Of course, there’s plenty of data overlap among systems, no matter where they are located. Key fields, where data should be integrated, often wind up in silos of information where they can’t be seen, processed or used.
No one needs to be convinced that clean, actionable data is the goal of data entry (especially not your support staff who are tasked with cleaning up records for the same household, but have to be manually digested). Systems integration, to ensure that data makes it to where it needs to be, is vital for your efficiency and growth.
Growth Hurts
The amount of data you collect daily is growing. From website stats to risk tolerance questionnaires to portfolio data, the number of fields and records your team processes keeps increasing.
As a result, your mission critical data is spread out over numerous diverse systems. To get one single view of the most important data isn’t possible if you don’t bring those disparate systems into unity. Having one single view of your data is the only sane way to make business decisions. A single view is only achieved through integration.
Application integration is an easy concept to understand, but completing integrations requires heavy lifting. Here are some of the important questions you’ll need to answer:
- What will you use as your unique client identifier across all systems?
- Which specific business objects should be integrated?
- Are we creating any dependencies by integrating from one software into another?
- Do you need real time data integration or is it enough to have scheduled jobs?
- How much data is going to transfer?
- Who will internally support the data integration process?
- Have you established in house data governance?
There are many more questions to ask, but this list is a good start for your team as you begin the process.
Scope & Data Creep
Integrating your data will provide a unified view of your business, but the difficulty of integration lies in the details. The complexity of your data integration project is impacted by:
1. The number of systems you want to include:
The more systems (some firms have hundreds) and the more diverse the system platforms are (on-prem, cloud, private) not to mention the versions add complexity. Just the security issues alone can feel overwhelming.
2. The customizations made:
If you’re using standard applications on all of your platforms, it’s much easier to understand their features and limitations. However, most integration projects include at least a few customized processes, views or code. The more custom code you’ve written in the past, the more complicated it can be to maintain, upgrade or integrate.

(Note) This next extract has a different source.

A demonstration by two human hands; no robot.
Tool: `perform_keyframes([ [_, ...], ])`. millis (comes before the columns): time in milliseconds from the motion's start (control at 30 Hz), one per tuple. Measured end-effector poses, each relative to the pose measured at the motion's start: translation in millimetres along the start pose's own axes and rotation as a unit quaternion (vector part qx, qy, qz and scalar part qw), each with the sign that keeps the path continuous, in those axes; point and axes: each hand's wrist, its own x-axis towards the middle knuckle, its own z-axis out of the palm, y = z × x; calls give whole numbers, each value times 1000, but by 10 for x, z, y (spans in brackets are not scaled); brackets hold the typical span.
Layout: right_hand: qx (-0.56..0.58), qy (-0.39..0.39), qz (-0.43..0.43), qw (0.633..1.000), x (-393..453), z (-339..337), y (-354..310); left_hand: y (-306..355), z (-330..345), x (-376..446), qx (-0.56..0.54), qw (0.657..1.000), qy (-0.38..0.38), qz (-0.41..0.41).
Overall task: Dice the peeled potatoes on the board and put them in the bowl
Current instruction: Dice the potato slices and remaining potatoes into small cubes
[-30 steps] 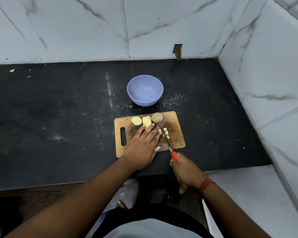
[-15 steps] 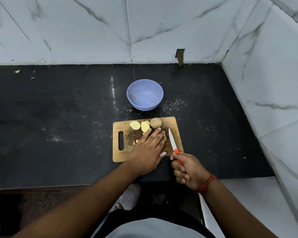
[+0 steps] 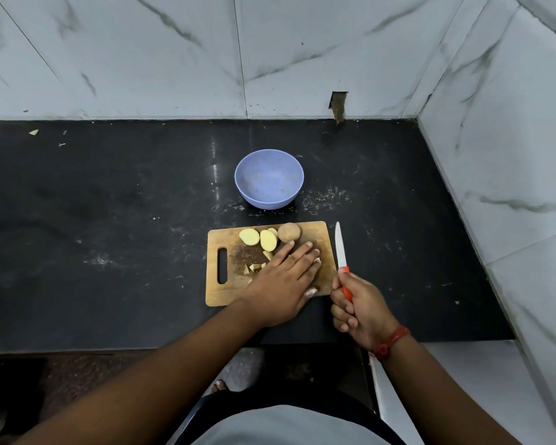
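- Currently, at far left, I note the black counter (image 3: pixel 93 226) bare but for small scraps near the back wall; it offers wide free room on that side.
- Next, the wooden board (image 3: pixel 228 293) lies near the counter's front edge, its handle slot to the left. Little counter shows between its near edge and the drop.
- On the board's far strip sit two cut potato halves (image 3: pixel 259 238), face up, and just beside them a rounder whole potato (image 3: pixel 289 232).
- Below those lie a few diced pieces (image 3: pixel 254 267), partly hidden by the left hand (image 3: pixel 281 290).
- That hand lies flat, fingers straight and together, pressing on the board over the dice; it grips nothing. More pieces peep out at its fingertips.
- Beyond the board, well apart from it, stands the blue bowl (image 3: pixel 269 178), upright. I see no dice inside.
- To the right, the right hand (image 3: pixel 357 311) is curled round the red handle of the knife (image 3: pixel 341 247); the white blade points away, held off the board's right edge.
- Judgement: the step in hand looks like gathering the cut pieces for the bowl. To do it well, I would sweep them into one heap, keep the blade turned away from the flat fingers, and lift the heap in a cupped hand.
- Judgement: pieces near the board's right and near edges could roll off; sweep inward.
- At far right, the tiled side wall (image 3: pixel 511 187) limits elbow room; the path straight ahead to the bowl is open.
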Motion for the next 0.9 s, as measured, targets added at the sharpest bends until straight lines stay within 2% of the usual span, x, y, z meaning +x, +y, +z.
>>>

3. The lack of consolidated approach:
Many softwares that integrate with one another, can create a web of point-to-point custom scripts. One of the keys to making your integration project successful is to synchronize and automate across all of your platforms in a way that keeps dependencies from forming. Figuring out how data should flow through your applications can lead to fewer errors from manual data entry or errors from inconsistent data.
Solve Your Sorrows
Mapping your data correctly, even when it’s highly customized and comes from a variety of locations is overcome by creating a consolidated plan. First, both your IT and business level leaders must agree to a joint ownership model for collaboration. Next up, you’ll need to select the key integration areas you want to tackle and prioritize them. Then, select a data integration solution that understands what you’re trying to accomplish. Finally, implement an API platform (adding data warehousing when necessary) that doesn’t require your IT team to write new code.
Like so much of our world, integration challenges can be resolved through planning, communication, collaboration and an excellent API platform.